音色を使い分けよう!
2007/06/26 19:05:24
音楽のメリハリは、音の強弱(ダイナミクス)だけでつけるわけでは、ありません!
きちんと曲に合わせて音色を変えてみましょう。
クリアな音色、ぼんやりした音色、ノイズが混じりの音色
明るい音色、落ち着いた音色、伸びやかな音色、ピンと張り詰めた音色
固い音色、柔らかな音色・・・
これらの音色の変化があるからこそ、音楽は奥深く、飽きがこないのです。
事実、音色の変化を効果的に使うことで、面白みのない演奏が、一気に立体的で魅力的な演奏になります。
まずは、その曲のジャンルを調べましょう。
そして、どのような場面なのか、風景が見えるのか想像するのです。
固い音色で緊張感を
ねっとりとした音色でスペイン的に
パイプオルガンのような棒状の音形と柔らかい音色で協会音楽風に
軽い音色でさわやかなマーチを
ガチガチの音色で荘厳、ダイナミックな雰囲気を...
このように変化は無数にあるのです。
ところで、私が音色と聞いて思い浮かぶのが「ボレロ」です。
この曲には、テナーサックスのソロがあります。
あまりオーケストラにはなじみがない楽器ですが、この曲をベルリン・フィルが演奏したときのことです。

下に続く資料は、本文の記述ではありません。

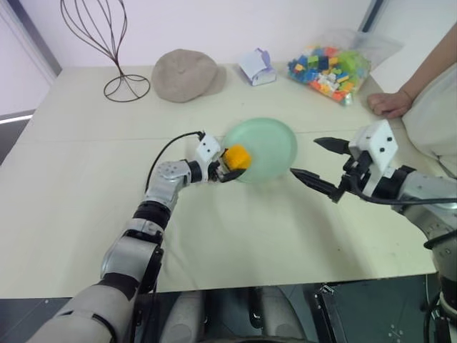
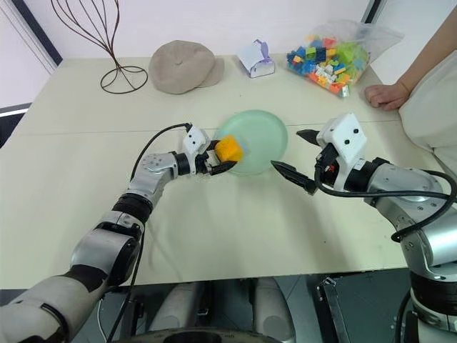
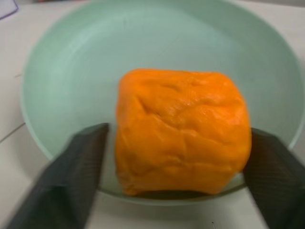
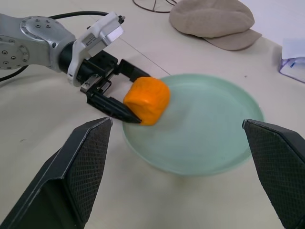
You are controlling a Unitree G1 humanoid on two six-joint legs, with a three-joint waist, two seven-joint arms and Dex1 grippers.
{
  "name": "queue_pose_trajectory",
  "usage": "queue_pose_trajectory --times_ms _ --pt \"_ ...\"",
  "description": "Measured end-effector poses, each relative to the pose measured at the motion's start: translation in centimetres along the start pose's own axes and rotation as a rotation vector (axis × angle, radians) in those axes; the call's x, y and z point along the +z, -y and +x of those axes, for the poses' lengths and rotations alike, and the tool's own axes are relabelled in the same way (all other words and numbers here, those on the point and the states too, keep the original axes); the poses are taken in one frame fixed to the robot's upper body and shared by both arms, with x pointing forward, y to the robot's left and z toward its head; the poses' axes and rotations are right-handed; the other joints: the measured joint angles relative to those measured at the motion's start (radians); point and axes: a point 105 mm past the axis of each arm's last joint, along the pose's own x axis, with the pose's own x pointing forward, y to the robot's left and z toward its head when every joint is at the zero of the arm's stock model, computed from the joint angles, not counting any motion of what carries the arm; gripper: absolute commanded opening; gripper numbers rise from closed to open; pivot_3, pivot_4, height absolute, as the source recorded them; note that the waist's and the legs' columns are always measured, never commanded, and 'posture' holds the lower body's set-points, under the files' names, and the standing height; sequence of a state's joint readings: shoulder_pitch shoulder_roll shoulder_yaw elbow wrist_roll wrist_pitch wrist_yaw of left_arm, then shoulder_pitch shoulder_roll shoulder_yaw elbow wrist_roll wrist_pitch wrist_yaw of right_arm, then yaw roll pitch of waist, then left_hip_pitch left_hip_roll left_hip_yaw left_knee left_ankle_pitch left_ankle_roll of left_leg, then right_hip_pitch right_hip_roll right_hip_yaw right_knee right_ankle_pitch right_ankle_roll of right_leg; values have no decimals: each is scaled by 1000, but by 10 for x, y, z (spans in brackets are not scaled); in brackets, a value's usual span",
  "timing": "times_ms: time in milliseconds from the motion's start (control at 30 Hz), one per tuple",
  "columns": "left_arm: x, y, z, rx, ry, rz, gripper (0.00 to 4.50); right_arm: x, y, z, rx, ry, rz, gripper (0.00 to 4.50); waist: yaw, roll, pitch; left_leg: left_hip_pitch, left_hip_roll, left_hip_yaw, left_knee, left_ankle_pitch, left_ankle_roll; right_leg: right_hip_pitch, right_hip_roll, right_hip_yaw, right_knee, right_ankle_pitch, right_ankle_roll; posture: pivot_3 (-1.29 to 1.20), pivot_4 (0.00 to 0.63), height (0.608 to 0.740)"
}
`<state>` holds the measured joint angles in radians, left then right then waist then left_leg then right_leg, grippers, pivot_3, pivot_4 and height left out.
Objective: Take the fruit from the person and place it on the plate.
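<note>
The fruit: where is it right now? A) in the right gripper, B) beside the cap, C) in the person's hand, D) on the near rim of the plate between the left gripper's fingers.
D: the fruit sits on the plate's rim between the left gripper's spread fingers.

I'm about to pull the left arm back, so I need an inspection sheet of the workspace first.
Surface: beige table, flat, no spills seen.
Job's things: fruit sits on the near edge of the plate; the person's hand rests on the far right of the table.
Clutter: beige cap, wire stand, small white packet and bag of bricks, all along the far edge.
Grippers: left end effector open, fingers either side of the fruit; right end effector open and empty, beside the plate.
Cables: black cable loops above the left wrist; another runs along the right forearm.
Surroundings: white wall behind the table.
</note>
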<state>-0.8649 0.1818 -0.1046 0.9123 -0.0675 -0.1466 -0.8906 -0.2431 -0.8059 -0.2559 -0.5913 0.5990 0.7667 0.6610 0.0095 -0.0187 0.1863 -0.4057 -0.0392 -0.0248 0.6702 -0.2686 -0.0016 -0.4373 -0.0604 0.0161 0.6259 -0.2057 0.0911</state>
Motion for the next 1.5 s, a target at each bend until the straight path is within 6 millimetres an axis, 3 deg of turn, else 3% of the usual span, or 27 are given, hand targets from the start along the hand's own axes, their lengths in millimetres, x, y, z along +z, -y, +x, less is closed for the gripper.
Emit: queue_pose_trajectory --times_ms 367,533,633,967,1200,1500 --pt "7 -2 1 6 43 -10 4459 2 2 -2 -25 7 1 4500 3 0 0 0 0 0 3 0 1 1 0 0 1 0 0 0 150 740" --pt "30 -7 -5 8 147 -5 4459 2 2 -2 -25 8 0 4500 3 0 0 -1 0 0 7 -1 2 1 0 0 3 0 0 0 150 740" --pt "38 -6 -22 -14 176 4 4459 3 0 -1 -11 11 -3 4500 -3 0 0 -1 1 0 7 -1 2 1 0 0 3 0 0 0 150 740" --pt "33 16 -92 -136 40 11 4459 3 -5 7 37 12 -8 4500 1 0 0 -1 2 -1 9 -1 2 2 -2 0 3 0 0 0 150 740" --pt "47 8 -121 -78 23 32 4459 1 -4 8 46 8 -5 4500 1 0 0 -1 2 -1 9 -1 2 3 -2 0 2 0 -1 0 150 740" --pt "53 0 -140 -6 8 35 4459 -11 -5 4 56 -42 -17 4500 2 0 0 -1 2 -1 9 -1 2 3 -2 0 2 -1 -2 0 150 740"
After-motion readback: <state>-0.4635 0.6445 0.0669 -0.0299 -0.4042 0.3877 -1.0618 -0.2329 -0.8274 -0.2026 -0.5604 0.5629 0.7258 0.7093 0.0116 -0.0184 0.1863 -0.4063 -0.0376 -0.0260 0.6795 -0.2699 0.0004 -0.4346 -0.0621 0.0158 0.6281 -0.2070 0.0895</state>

一切のジャズ色を封印し、見事にクラッシックの曲に調和するようなパーフェクトの音色を奏でています。
ここで、ジャズ特有のダーティーで複雑なリズムアレンジを効かせた演奏をしてしまうと、見事に曲全体の雰囲気が崩れてしまう、危うい綱渡りだったのです。
もちろんテナーサックスに限らず、楽器も個性を光らせつつも、まるで同じ色に染まったかのような統一感ある音色を最後まで維持しており、まさに神業的な仕上がりになっていました。
このように、曲によって求められる音色、ふさわしい音色といううものが存在します。
みなさんも、ジャズベースの曲、ポップスの曲、クラッシックの曲を演奏するときは吹きかたを変えてみてください。
ポップスの曲は、少しだけ息のスピードも速くして軽めに吹くとノリよく吹けます。
逆に、重々しい、重厚感あふれるクラッシックの曲は、マーチのようにノリよくポンポン...と吹いては曲の雰囲気が壊れてしまいます。
音符をズンズンと押し付けるような固い音色が必要なのです。
また、逆に曲の途中で音色を変化させることで、効果的な演出をすることも可能です。
マーチでも、冒頭のファンファーレの時の音色と、中盤のトリオの歌うような音色は違うと思います。
差をつけるからこそ、お互いの場面が生き生きしてくるのです。
参考:柔らかい音。
また、フレーズのピークである高い音、長い音を吹くときにスッと音色を変えることで劇的な印象を与える方法があります。
(アーフタクトの先の音符など)
そこまで緊迫し、緊張が高まってきた演奏が一気に緩和された柔らかい音色、明るい音色になり、一気に曲の雰囲気が変わる。
音色を変えることで、演奏の幅が無限に広がり、いわゆるバンドの「味」がでてくるのです。
ノイズを取り入れたダーティーな音色で吹くにじみ出るようなジャズ
クリアで暖かい音色で神々しさを感じさせるようなコラール
変化は無限です。
音色を変える練習は2001年の全日本吹奏楽コンクール課題曲
「栄光をたたえて」などどうでしょうか?
この曲は、難易度的には比較的易しいのですが、コラールやファンファーレ、マーチという構成になっており、いろいろな練習が一つの曲できる教科書的な一曲です。
基礎として多くの団体で練習されています。
まさに課題曲にふさわしい一曲だと思います。
そして音色の変化の練習にも非常に役立つと思います。
冒頭のゆったりした部分、徐々に高まり輝かしく始まるファンファーレ
そしてマーチと、音色を研究してみてください。